榎木孝明さん小5で酒デビュー “大人のジュース”をひと口…
■祖父は大酒のみ、父は下戸
実家では、祖父は大酒飲み。ところが、小学校、中学校の先生だった父は、とんと飲めません。忘年会や歓送迎会なんかで、年に数回酔って帰宅するぐらいです。普段、母の名前を言わないのに、そんな時だけ「クニ」「クニ」と大声で連呼しながら木戸から玄関まで歩いてくる。子供心にも恥ずかしかったのを覚えていますが、大正生まれで寡黙な薩摩人の父ならではの愛情表現だったのかもしれません。

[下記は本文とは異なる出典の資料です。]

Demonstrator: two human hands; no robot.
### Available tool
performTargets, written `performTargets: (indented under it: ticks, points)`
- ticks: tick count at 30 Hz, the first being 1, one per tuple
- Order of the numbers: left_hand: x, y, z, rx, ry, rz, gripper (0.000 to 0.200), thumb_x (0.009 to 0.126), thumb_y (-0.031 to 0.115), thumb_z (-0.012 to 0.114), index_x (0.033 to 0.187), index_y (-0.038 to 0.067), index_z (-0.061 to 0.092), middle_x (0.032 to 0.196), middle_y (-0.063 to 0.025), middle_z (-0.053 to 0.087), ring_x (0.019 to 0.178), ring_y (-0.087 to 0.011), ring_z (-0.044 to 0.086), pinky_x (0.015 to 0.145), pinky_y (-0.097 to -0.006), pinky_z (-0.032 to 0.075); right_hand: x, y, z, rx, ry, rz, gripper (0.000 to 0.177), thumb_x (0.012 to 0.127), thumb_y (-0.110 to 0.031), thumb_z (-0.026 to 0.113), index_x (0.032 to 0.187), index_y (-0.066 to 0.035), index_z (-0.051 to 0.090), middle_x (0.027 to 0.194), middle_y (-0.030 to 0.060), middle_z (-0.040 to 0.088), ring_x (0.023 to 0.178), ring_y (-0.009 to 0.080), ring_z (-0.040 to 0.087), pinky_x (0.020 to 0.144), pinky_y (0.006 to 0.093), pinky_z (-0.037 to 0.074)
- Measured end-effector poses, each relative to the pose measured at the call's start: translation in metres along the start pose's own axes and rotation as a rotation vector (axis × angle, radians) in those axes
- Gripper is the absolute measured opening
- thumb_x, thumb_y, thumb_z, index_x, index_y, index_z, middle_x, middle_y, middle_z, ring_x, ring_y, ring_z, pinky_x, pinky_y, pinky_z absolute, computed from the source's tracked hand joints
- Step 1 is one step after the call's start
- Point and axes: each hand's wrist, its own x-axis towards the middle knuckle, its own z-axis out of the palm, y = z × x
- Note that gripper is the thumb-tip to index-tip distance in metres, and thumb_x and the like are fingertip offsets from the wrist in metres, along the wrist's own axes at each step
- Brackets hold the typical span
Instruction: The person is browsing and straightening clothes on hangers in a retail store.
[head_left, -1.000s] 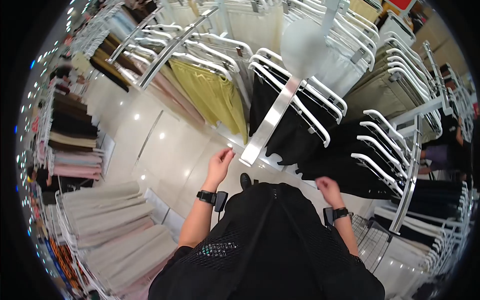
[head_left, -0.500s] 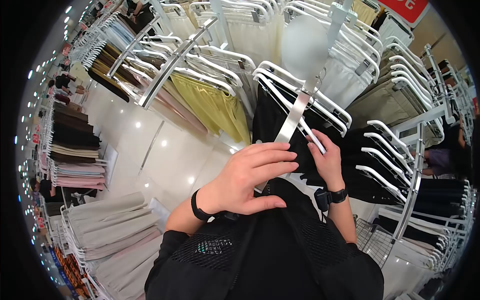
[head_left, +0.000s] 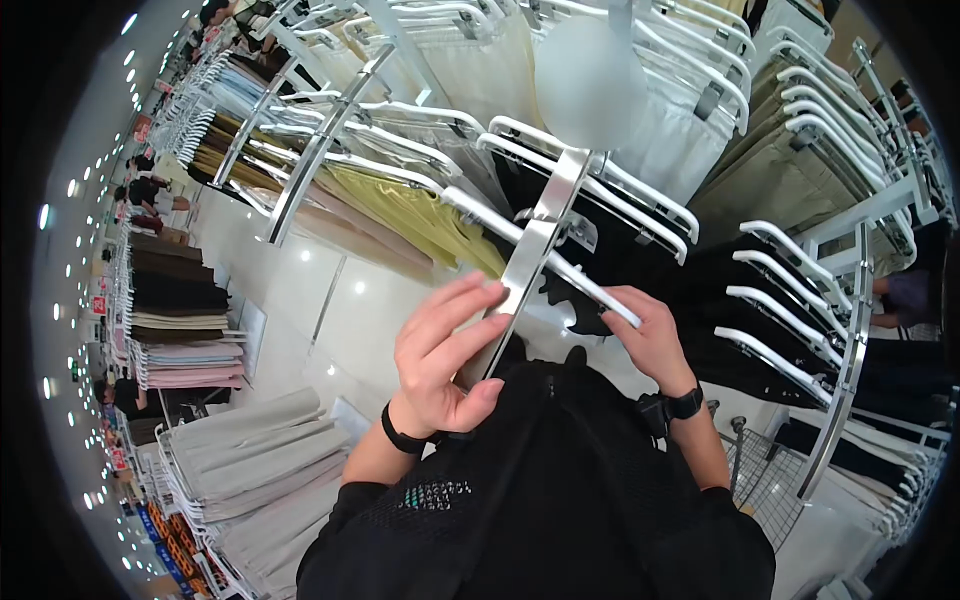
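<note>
My right hand point(head_left: 650, 335) pinches the near end of a white hanger point(head_left: 595, 287) between thumb and fingers. That hanger slants across a silver display rail point(head_left: 540, 225), close to its hook. My left hand point(head_left: 445, 350) is beside the rail's lower end, fingers stretched and apart, fingertips right at the metal edge; it holds nothing. Beyond the hanger, black trousers point(head_left: 523, 188) hang from white hangers on the same rail. Left of them is a yellow-green garment point(head_left: 400, 205), partly overlapped by the hanger's far end.
More trousers on hangers point(head_left: 800, 345) fill a second rail at right. A wire cart point(head_left: 765, 485) stands below it. Folded-looking grey garments point(head_left: 250, 445) hang at lower left. A pale round sign point(head_left: 590, 85) sticks up above the rail. Shiny tiled floor point(head_left: 340, 330) shows at left.
The hanger in my right hand now crosses the rail at a flatter slant, its far end out to the left. My left hand has shifted left and turned more upright along the rail.
</note>
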Motion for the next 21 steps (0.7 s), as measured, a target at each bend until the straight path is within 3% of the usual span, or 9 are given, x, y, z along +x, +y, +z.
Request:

そんな家庭でしたから、酒を覚えたのは1974年4月に武蔵野美大進学のため上京してから。深夜喫茶やラウンジでアルバイトをしていたこともあって、その頃はウイスキーをよく飲みました。大好きな芋焼酎が簡単に手に入る時代ではなかったというのも、その理由でした。都内でもめったになくて故郷の味を懐かしみ、神田に「白波」を置いてある居酒屋があると耳にして、わざわざ飲みにいったものです。
その「白波」。かつては慣れないと閉口するぐらい芋臭かった。今では芋焼酎全般が臭みを抑えて飲みやすくなってますが、もともとは凄く臭い。時代の流れとはいえ、鹿児島生まれだから物足りなく感じるほどです。